• GOAL OF THE EXERCISE:
The result should be every line of the listing that contains "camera".

• DATA EXTRACT:
== Segment start ==

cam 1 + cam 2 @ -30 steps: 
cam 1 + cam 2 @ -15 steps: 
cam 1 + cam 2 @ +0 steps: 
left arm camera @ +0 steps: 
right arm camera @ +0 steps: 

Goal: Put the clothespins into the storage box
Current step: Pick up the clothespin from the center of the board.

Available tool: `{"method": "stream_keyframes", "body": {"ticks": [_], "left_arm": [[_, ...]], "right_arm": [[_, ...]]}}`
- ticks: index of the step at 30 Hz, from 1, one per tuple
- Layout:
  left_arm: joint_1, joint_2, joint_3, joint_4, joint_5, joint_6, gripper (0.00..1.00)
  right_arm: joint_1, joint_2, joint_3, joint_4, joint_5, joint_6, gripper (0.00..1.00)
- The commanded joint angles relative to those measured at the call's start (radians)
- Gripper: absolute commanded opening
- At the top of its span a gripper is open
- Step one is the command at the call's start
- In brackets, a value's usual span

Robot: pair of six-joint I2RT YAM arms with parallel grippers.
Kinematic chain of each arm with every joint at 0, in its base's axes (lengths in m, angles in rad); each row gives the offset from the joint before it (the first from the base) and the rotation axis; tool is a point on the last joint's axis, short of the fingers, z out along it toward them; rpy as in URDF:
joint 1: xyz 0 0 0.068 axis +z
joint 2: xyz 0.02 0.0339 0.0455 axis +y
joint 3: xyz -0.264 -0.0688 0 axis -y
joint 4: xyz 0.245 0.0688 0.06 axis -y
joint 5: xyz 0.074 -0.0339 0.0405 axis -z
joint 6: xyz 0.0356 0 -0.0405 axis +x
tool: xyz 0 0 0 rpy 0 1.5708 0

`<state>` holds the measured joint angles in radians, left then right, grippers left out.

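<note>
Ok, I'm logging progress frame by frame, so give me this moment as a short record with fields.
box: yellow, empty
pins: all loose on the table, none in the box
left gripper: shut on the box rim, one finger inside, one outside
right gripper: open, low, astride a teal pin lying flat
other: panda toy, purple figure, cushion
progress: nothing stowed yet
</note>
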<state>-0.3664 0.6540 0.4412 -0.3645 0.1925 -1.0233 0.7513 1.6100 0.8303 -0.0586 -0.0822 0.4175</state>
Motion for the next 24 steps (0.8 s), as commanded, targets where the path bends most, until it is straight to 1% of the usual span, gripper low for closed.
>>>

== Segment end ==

• TASK OUTPUT:
left arm camera @ +0 steps: 
right arm camera @ +0 steps: 

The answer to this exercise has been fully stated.